What is being asked >> Print the listing as it stands, omitting all images.
Start of Block
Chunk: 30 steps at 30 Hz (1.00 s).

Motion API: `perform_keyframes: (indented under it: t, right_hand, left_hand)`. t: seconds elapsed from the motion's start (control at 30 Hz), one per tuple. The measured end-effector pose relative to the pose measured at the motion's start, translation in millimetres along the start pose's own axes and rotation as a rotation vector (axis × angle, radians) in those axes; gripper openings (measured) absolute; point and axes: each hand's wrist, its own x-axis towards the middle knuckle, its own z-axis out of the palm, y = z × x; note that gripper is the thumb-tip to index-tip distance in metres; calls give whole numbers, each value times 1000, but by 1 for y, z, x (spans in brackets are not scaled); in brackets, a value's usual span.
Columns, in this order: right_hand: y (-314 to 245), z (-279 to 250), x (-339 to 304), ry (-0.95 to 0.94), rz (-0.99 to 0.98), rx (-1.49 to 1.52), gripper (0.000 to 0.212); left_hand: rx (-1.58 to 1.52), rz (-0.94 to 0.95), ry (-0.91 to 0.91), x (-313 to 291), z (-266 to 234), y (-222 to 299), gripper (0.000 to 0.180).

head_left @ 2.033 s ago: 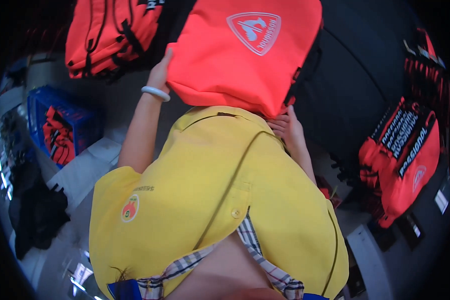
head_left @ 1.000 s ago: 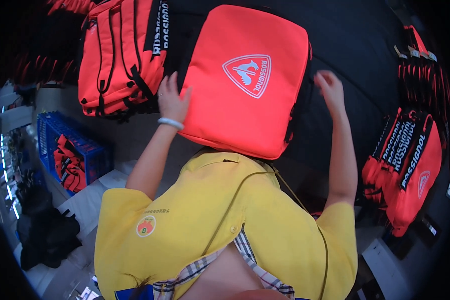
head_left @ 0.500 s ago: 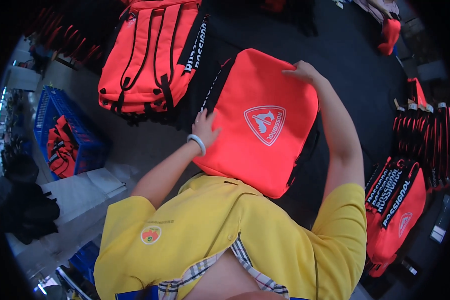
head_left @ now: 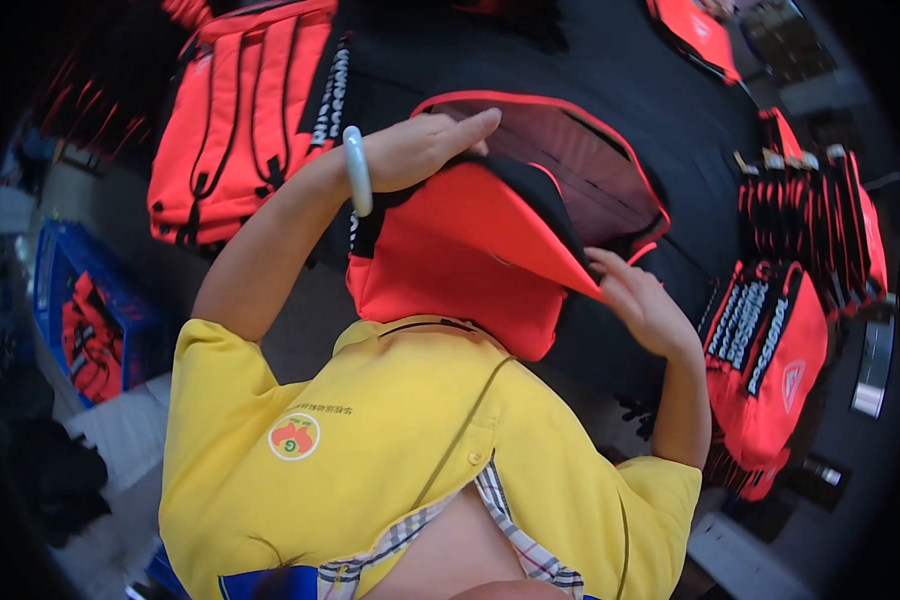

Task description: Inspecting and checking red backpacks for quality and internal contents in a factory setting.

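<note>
Head view: your right fingers (head_left: 618, 268) pinch the front panel (head_left: 535, 240) of the red bag (head_left: 440, 285); your left fingers' (head_left: 475, 127) hold, I can't tell. Likely light, floppy; grip that panel

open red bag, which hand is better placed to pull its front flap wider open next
Probably the right hand: it is at the right corner of the front flap. The left hand is over the upper left of the red bag, farther from that corner.

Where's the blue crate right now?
Head view, far left: the blue crate, red pieces inside, is below and left of the strapped red backpack.
</note>
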Motion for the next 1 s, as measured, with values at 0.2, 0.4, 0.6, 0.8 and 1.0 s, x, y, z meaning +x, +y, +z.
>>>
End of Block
Answer for the task >>
Chunk: 30 steps at 30 Hz (1.00 s).

Motion API: `perform_keyframes: (indented under it: t, right_hand, left_hand)`. t: seconds elapsed from the motion's start (control at 30 Hz), one per tuple. The measured end-effector pose relative to the pose measured at the motion's start, translation in millimetres along the start pose's own axes and rotation as a rotation vector (axis × angle, radians) in those axes; gripper openings (measured) absolute; point and axes: each hand's wrist, its own x-axis towards the middle knuckle, its own z-axis out of the palm, y = z × x; note that gripper is the thumb-tip to index-tip distance in metres; calls give whole numbers, each value times 1000, but by 1 for y, z, x (spans in brackets are not scaled); in brackets, a value's usual span.
Columns, in this order: right_hand: y (-314 to 245), z (-279 to 250), x (-339 to 304), ry (-0.95 to 0.94), rz (-0.99 to 0.98), rx (-1.49 to 1.52), gripper (0.000 to 0.212); left_hand: rx (-1.58 to 1.52), rz (-0.94 to 0.95), ry (-0.91 to 0.91), x (-313 to 291), z (-266 to 234), y (-222 to 299), gripper (0.000 to 0.180).

head_left @ 2.033 s ago: 
head_left @ 1.000 s ago: 
head_left @ 0.500 s ago: 
head_left @ now: 

Task description: Inspecting and checking red backpacks for quality and internal contents in a factory setting.

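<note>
Head view: your right fingers (head_left: 618, 268) pinch the front panel (head_left: 535, 240) of the red bag (head_left: 440, 285); your left fingers' (head_left: 475, 127) hold, I can't tell. Likely light, floppy; grip that panel

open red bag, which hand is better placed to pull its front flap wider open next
Probably the right hand: it is at the right corner of the front flap. The left hand is over the upper left of the red bag, farther from that corner.

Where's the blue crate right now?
Head view, far left: the blue crate, red pieces inside, is below and left of the strapped red backpack.
</note>
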Motion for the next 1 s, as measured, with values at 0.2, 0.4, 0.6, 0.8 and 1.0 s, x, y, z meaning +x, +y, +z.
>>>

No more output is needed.